Background: In December 2014, Christopher Clark and Amos Storkey of the University of Edinburgh published their paper "Teaching Deep Convolutional Neural Networks to Play Go" on arXiv. It led to an intense discussion on the computer-go mailing list. The network reached 87% wins against Gnu Go, and 14% wins against Fuego 1.1 with 10 seconds per move on two threads.
I randomly picked two games to comment on, one win each for Fuego 1.1 and the network.
First, one comment about Fuego 1.1 and current Fuego. 1.1 is the latest "official" release of Fuego, from 2011. It is popular as a sparring partner in research projects. Fuego has been in continuous development since then. The current svn version includes many features that make it play more human-like. In contrast, version 1.1 is a typical early Monte Carlo program which have strong fighting but lack any knowledge about opening strategy, shapes, or patterns larger than 3x3. The network excels in these areas.
The typical pattern of these games is that the network gets far ahead in the opening, then it becomes a matter of whether it survives the fighting and wins on territory or Fuego captures something big. Once Fuego draws ahead, it will start "playing safe" in typical Monte Carlo fashion and often win by a small margin.
|
In the opening, Black plays good, normal moves while White plays some semi-random
moves typical of the early Monte Carlo programs, such as moves 10 and 12. White's
invasion at 18 and tenuki (playing elsewhere) is also bad, and Black attacks
in good style while White makes a heavy group. However, Black overextends a bit
and faces a dilemma at move 37. Black correctly strengthens the corner, but
allows White to fight back in the center with a cut at 38. With 52, White tries
to fight in the corner, but Black defends strongly. It is interesting to see
a move such as 63 being generated by the network. Move 68 by Fuego is very bad
and Black easily wins this fight. Move 72 is also a horrible blunder - of course
White must atari at L7 first. Black makes no really bad moves in this the game.
The only criticism is that after move 148, Black should answer at A15
to keep the white stones dead. It is also impressive that Black has some
understanding of semeai (capturing races). After White takes a liberty at
move 184, black correctly answers. I have not seen a learned evaluation function
do this before.
Judging only from this game, the network is much stronger than Fuego 1.1 and should win almost 100% of its games. However, the result of Clark and Storkey shows only 14% wins. The next game will give an idea why. |
|
The opening follows a similar pattern, with "cosmic style" moves by Fuego 1.1
and good, normal opening play by the network. Tenuki at move 21 is bad and is
punished correctly.
After move 50, surprisingly both players leave the
double atari situation in the center open for a while.

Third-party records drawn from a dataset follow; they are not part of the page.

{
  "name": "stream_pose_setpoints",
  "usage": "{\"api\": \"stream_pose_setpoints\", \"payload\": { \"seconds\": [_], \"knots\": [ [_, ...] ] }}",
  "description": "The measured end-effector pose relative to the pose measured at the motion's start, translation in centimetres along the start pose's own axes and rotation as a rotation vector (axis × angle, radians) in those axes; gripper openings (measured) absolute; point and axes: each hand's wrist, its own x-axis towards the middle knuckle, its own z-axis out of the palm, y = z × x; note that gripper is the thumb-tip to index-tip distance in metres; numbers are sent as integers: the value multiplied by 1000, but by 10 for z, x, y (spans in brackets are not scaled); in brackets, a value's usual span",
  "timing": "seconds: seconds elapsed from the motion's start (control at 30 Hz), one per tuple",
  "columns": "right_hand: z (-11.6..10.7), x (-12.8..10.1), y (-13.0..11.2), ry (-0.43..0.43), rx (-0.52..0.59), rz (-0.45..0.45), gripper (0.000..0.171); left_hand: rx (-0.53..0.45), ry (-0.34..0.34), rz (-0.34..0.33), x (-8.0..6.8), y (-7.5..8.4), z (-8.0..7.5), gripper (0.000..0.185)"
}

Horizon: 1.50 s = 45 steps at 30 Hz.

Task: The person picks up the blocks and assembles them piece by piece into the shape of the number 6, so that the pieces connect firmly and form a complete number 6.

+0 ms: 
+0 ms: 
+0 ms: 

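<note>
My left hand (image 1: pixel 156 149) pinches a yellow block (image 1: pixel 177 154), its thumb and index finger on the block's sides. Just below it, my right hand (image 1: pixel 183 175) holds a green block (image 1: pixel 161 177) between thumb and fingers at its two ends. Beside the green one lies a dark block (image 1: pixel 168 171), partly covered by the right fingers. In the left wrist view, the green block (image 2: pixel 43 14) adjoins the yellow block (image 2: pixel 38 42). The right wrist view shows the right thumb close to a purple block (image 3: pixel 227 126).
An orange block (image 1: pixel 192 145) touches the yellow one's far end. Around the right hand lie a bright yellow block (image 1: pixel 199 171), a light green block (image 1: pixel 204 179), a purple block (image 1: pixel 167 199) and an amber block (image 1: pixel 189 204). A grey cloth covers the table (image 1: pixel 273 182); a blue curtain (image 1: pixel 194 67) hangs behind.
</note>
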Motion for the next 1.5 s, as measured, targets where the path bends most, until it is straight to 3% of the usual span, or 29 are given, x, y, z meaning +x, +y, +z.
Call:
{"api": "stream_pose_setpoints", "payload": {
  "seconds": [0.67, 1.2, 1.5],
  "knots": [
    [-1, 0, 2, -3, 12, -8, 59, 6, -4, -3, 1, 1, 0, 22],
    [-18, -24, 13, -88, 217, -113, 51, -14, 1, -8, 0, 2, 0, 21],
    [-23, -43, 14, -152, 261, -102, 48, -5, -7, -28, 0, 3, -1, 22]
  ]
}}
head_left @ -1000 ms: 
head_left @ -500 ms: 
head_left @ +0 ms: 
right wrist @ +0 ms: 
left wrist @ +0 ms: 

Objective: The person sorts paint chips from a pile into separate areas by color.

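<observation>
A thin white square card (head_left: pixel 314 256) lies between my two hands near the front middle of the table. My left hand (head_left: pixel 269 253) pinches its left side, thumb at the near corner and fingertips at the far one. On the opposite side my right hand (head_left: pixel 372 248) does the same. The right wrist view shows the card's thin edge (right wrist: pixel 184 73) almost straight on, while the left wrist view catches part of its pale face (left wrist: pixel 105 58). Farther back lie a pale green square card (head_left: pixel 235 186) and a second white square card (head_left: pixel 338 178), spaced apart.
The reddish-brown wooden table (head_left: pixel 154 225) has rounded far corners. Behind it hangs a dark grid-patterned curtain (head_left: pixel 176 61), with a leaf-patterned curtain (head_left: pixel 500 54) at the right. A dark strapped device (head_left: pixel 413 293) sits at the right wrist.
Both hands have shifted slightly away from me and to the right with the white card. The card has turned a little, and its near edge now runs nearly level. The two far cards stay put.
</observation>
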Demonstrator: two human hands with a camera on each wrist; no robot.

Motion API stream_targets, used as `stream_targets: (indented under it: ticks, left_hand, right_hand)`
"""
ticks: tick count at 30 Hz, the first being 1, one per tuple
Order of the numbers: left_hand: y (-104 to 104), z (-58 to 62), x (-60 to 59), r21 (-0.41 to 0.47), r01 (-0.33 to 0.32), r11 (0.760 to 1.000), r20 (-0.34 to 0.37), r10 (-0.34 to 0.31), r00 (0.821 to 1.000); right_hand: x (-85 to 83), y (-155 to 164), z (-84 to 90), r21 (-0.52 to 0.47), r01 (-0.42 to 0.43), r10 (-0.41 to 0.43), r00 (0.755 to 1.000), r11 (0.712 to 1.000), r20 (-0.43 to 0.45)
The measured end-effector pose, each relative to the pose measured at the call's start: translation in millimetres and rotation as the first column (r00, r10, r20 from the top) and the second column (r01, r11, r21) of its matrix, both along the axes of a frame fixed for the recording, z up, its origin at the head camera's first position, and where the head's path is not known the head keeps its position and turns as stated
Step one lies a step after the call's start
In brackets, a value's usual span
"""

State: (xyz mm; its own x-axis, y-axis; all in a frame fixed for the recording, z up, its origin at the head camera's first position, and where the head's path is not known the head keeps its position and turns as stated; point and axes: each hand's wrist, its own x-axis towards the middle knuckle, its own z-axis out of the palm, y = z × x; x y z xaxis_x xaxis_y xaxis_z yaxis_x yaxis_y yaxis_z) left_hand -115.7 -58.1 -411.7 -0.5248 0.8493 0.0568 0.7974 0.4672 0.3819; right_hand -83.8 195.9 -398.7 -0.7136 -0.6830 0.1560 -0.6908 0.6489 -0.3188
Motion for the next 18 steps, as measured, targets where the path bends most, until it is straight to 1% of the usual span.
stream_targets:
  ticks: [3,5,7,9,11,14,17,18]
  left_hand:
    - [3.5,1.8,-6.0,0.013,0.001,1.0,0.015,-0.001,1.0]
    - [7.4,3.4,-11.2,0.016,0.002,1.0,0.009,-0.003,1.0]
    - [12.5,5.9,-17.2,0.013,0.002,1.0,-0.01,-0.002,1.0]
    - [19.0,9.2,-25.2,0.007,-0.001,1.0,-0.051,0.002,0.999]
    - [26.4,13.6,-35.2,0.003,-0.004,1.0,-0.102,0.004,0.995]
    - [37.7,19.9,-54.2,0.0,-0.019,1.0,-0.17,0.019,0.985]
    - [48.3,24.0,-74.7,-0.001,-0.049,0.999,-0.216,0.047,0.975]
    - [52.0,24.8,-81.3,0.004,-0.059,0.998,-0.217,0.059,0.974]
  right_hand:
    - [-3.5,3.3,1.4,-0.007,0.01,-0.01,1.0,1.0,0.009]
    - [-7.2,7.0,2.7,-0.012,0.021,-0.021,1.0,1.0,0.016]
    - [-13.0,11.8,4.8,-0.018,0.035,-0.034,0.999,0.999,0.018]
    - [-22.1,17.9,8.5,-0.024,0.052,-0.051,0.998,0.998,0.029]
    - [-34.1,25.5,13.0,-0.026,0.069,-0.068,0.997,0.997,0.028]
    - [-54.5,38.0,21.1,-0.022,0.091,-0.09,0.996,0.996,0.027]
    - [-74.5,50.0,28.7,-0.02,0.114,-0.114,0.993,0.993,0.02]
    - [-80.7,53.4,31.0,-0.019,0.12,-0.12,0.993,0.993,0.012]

Black's invasion at move 61 is a bit desparate, and 67 is bad, and the
network beautifully kills the invaders.
Well, not quite. After move 73, Black has only one eye and not enough liberties. Simply playing an outside move such as T6 would win very easily for White. However, White cuts at the inside first, and then plays T6. This is a horrible blunder which forces Black to make two eyes and leaves White split into two weak groups. However, Black overplays its attack and by move 90 has lost three key stones. With moves 91 and 99 Black tries to save these stones, leaving a typical beginner textbook problem. White can throw in at P8 and capture Black in a "snapback". However, the network plays a "shape" move that lets Black get away, and all the white stones die. After this, Fuego "knows" it is completely winning, plays many ultra-safe moves, and is a bit more than 5 points ahead at the end. Something completely ridiculous happens at the very end. White 248 puts its dead stones into self atari, Black ignores it, White starts a massive ko with move 252 which could reverse the game, but at move 254 the network plays a neutral move instead of a ko threat. Both programs pass in the unresolved situation, apparently believing that the white stones in atari can not be saved. |
The evaluation learned by the network is clearly very promising. It clearly also has some huge holes in it - it has no idea of very basic tactics if it has not seen them in its training data. No human player past a beginner would try to save the stones with moves 91 and 99 in the second game, as Fuego 1.1 did. But apparently the network had no means of learning the simple refutation.
I believe that using this evaluation as an initial bias for nodes in an MCTS tree would work very well. I also think that training could and should be augmented by using game records containing some fraction of bad opponent moves to cover refutations to those plays that never show up in strong play.